(Data extract):
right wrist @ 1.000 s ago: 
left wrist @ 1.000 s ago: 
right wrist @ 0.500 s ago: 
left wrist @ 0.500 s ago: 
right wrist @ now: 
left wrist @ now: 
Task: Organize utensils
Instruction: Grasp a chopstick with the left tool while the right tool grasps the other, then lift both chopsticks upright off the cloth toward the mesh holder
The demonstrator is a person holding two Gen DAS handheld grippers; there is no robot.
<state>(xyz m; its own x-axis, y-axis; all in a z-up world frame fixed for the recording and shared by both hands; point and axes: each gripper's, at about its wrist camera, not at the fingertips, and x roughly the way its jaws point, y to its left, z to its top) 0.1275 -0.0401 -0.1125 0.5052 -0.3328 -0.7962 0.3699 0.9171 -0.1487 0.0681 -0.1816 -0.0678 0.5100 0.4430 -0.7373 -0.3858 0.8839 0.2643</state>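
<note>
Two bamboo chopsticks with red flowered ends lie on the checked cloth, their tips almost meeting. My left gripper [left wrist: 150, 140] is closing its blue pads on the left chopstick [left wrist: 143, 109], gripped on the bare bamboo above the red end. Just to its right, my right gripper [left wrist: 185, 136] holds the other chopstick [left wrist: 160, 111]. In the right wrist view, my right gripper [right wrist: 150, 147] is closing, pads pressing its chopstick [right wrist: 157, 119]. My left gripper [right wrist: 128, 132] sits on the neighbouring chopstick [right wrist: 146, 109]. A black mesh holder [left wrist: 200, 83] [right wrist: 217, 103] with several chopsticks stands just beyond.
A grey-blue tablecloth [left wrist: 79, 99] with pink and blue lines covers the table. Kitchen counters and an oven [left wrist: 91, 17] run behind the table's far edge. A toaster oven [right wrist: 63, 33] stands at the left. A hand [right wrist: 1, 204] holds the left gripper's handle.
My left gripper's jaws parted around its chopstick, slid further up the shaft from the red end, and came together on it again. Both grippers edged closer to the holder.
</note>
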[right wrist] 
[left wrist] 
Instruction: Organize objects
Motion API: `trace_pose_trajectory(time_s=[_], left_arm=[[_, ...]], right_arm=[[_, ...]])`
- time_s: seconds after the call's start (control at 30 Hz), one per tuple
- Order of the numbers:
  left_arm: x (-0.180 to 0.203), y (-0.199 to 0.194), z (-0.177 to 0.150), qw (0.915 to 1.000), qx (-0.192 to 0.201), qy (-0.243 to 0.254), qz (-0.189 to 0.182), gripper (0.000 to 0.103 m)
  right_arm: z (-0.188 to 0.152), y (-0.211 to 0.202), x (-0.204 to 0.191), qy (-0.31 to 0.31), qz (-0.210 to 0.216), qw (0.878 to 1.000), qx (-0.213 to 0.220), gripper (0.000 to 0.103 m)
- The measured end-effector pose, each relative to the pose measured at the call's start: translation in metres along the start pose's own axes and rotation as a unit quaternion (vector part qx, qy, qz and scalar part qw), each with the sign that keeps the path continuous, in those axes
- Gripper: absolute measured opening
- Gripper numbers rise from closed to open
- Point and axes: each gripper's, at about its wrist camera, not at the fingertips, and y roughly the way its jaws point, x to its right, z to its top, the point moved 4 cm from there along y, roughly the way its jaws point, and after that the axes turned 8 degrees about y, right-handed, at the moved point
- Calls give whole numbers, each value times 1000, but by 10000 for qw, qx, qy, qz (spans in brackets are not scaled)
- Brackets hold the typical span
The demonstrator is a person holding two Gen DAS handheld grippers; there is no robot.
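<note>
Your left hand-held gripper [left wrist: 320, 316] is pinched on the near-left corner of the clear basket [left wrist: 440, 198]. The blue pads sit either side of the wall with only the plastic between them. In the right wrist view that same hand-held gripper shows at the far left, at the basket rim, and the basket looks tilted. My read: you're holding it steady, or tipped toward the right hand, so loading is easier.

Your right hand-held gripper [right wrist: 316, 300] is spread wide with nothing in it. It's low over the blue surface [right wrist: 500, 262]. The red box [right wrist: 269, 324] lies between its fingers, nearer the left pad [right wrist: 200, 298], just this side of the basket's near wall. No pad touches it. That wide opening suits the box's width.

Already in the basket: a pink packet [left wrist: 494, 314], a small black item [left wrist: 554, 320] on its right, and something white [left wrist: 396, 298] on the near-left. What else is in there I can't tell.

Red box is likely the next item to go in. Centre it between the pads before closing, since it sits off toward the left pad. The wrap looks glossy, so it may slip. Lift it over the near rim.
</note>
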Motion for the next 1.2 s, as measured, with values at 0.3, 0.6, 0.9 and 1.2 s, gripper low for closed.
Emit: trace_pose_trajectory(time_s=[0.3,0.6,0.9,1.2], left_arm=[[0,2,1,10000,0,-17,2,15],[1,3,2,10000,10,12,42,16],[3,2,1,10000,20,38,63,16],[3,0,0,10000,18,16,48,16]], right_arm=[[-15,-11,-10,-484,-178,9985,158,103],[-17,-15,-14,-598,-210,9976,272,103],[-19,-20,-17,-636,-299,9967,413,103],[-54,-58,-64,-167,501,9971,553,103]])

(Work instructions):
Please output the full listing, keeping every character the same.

(Reply):
right wrist @ 1.000 s ago: 
left wrist @ 1.000 s ago: 
right wrist @ 0.500 s ago: 
left wrist @ 0.500 s ago: 
right wrist @ now: 
left wrist @ now: 
Task: Organize utensils
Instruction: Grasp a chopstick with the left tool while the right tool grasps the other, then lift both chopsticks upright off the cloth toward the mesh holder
The demonstrator is a person holding two Gen DAS handheld grippers; there is no robot.
<state>(xyz m; its own x-axis, y-axis; all in a z-up world frame fixed for the recording and shared by both hands; point and axes: each gripper's, at about its wrist camera, not at the fingertips, and x roughly the way its jaws point, y to its left, z to its top) 0.1275 -0.0401 -0.1125 0.5052 -0.3328 -0.7962 0.3699 0.9171 -0.1487 0.0681 -0.1816 -0.0678 0.5100 0.4430 -0.7373 -0.3858 0.8839 0.2643</state>
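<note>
Two bamboo chopsticks with red flowered ends lie on the checked cloth, their tips almost meeting. My left gripper [left wrist: 150, 140] is closing its blue pads on the left chopstick [left wrist: 143, 109], gripped on the bare bamboo above the red end. Just to its right, my right gripper [left wrist: 185, 136] holds the other chopstick [left wrist: 160, 111]. In the right wrist view, my right gripper [right wrist: 150, 147] is closing, pads pressing its chopstick [right wrist: 157, 119]. My left gripper [right wrist: 128, 132] sits on the neighbouring chopstick [right wrist: 146, 109]. A black mesh holder [left wrist: 200, 83] [right wrist: 217, 103] with several chopsticks stands just beyond.
A grey-blue tablecloth [left wrist: 79, 99] with pink and blue lines covers the table. Kitchen counters and an oven [left wrist: 91, 17] run behind the table's far edge. A toaster oven [right wrist: 63, 33] stands at the left. A hand [right wrist: 1, 204] holds the left gripper's handle.
My left gripper's jaws parted around its chopstick, slid further up the shaft from the red end, and came together on it again. Both grippers edged closer to the holder.
</note>
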[right wrist] 
[left wrist] 
Instruction: Organize objects
Motion API: `trace_pose_trajectory(time_s=[_], left_arm=[[_, ...]], right_arm=[[_, ...]])`
- time_s: seconds after the call's start (control at 30 Hz), one per tuple
- Order of the numbers:
  left_arm: x (-0.180 to 0.203), y (-0.199 to 0.194), z (-0.177 to 0.150), qw (0.915 to 1.000), qx (-0.192 to 0.201), qy (-0.243 to 0.254), qz (-0.189 to 0.182), gripper (0.000 to 0.103 m)
  right_arm: z (-0.188 to 0.152), y (-0.211 to 0.202), x (-0.204 to 0.191), qy (-0.31 to 0.31), qz (-0.210 to 0.216), qw (0.878 to 1.000), qx (-0.213 to 0.220), gripper (0.000 to 0.103 m)
- The measured end-effector pose, each relative to the pose measured at the call's start: translation in metres along the start pose's own axes and rotation as a unit quaternion (vector part qx, qy, qz and scalar part qw), each with the sign that keeps the path continuous, in those axes
- Gripper: absolute measured opening
- Gripper numbers rise from closed to open
- Point and axes: each gripper's, at about its wrist camera, not at the fingertips, and y roughly the way its jaws point, x to its right, z to its top, the point moved 4 cm from there along y, roughly the way its jaws point, and after that the axes turned 8 degrees about y, right-handed, at the moved point
- Calls give whole numbers, each value times 1000, but by 10000 for qw, qx, qy, qz (spans in brackets are not scaled)
- Brackets hold the typical span
The demonstrator is a person holding two Gen DAS handheld grippers; there is no robot.
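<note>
Your left hand-held gripper [left wrist: 320, 316] is pinched on the near-left corner of the clear basket [left wrist: 440, 198]. The blue pads sit either side of the wall with only the plastic between them. In the right wrist view that same hand-held gripper shows at the far left, at the basket rim, and the basket looks tilted. My read: you're holding it steady, or tipped toward the right hand, so loading is easier.

Your right hand-held gripper [right wrist: 316, 300] is spread wide with nothing in it. It's low over the blue surface [right wrist: 500, 262]. The red box [right wrist: 269, 324] lies between its fingers, nearer the left pad [right wrist: 200, 298], just this side of the basket's near wall. No pad touches it. That wide opening suits the box's width.

Already in the basket: a pink packet [left wrist: 494, 314], a small black item [left wrist: 554, 320] on its right, and something white [left wrist: 396, 298] on the near-left. What else is in there I can't tell.

Red box is likely the next item to go in. Centre it between the pads before closing, since it sits off toward the left pad. The wrap looks glossy, so it may slip. Lift it over the near rim.
</note>
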Motion for the next 1.2 s, as measured, with values at 0.3, 0.6, 0.9 and 1.2 s, gripper low for closed.
Emit: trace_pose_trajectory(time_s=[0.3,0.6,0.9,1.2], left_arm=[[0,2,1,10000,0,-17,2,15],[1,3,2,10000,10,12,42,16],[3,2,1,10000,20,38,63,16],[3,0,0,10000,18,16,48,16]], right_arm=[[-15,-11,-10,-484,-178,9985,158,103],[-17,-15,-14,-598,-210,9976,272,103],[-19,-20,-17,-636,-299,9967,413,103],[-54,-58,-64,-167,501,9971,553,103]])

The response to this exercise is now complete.